HOW TO COMPLETE THIS TASK. Quote verbatim the span of lines that begins the listing below and closes with the line containing "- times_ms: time".

SOURCE MATERIAL.
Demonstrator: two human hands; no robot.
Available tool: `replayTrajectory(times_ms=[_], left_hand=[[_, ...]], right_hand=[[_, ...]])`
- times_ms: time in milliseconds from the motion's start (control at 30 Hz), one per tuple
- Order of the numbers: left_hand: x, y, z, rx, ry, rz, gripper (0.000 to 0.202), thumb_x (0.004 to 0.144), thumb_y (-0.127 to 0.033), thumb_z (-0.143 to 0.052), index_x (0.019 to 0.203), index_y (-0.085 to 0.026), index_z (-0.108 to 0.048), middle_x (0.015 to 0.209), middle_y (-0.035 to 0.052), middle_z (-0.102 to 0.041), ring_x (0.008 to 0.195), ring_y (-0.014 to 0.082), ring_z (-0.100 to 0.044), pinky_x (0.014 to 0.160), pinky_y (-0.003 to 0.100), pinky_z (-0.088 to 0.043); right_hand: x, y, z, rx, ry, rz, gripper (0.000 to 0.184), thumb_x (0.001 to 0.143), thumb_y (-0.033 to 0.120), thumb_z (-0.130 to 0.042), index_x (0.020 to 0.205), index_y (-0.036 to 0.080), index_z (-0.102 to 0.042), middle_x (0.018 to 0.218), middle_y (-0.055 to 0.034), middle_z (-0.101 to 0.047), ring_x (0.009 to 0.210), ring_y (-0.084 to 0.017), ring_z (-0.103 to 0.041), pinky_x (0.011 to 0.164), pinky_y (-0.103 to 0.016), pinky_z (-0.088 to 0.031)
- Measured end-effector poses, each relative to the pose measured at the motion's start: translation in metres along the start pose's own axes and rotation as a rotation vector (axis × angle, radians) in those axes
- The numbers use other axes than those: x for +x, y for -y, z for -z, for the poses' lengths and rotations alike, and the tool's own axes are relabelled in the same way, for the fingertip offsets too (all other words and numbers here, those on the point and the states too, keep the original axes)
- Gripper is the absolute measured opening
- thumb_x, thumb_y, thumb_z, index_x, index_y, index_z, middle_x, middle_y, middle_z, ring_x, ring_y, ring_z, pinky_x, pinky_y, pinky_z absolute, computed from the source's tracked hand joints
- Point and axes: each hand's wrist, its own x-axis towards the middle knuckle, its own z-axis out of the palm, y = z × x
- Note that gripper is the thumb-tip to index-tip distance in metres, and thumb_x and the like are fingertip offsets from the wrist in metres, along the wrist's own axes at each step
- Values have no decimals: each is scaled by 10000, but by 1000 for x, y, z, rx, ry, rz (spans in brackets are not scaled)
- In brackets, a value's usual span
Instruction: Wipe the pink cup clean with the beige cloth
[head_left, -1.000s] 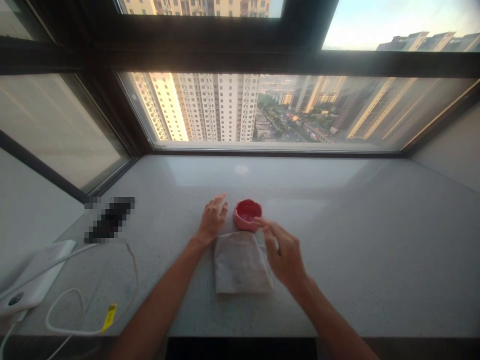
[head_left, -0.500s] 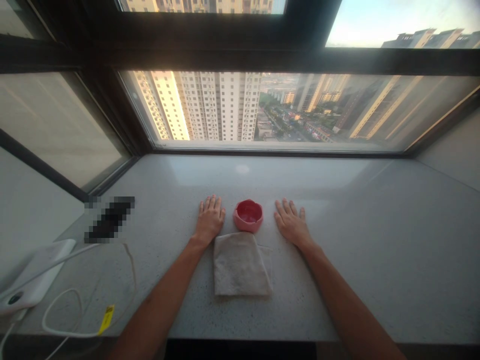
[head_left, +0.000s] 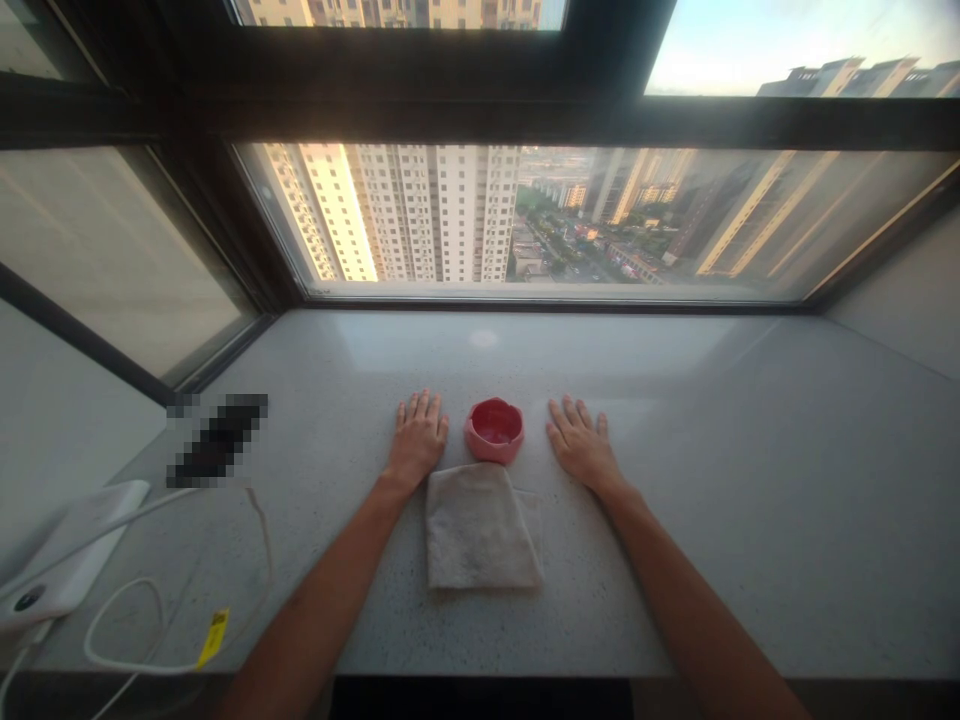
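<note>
My left hand lies flat, palm down, on the pale speckled sill, its fingers stretched out and holding nothing. To the right of it stands a small pink bowl with a wavy rim and a red inside. On the bowl's other side my right hand rests flat with fingers apart, not touching it. A folded greyish-beige cloth lies between my forearms, its far edge close against the bowl; whether they touch I cannot tell.
At the left sit a white power-bank-like box, a looped white cable with a yellow tag, and a dark pixelated object. Beyond the sill is a dark-framed window overlooking tall buildings.
</note>
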Motion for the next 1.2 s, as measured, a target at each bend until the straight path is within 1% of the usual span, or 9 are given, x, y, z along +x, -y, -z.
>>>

TASK OUTPUT.
Demonstrator: two human hands; no robot.
Available tool: `replayTrajectory(times_ms=[_], left_hand=[[_, ...]], right_hand=[[_, ...]])`
- times_ms: time in milliseconds from the motion's start (control at 30 Hz), one per tuple

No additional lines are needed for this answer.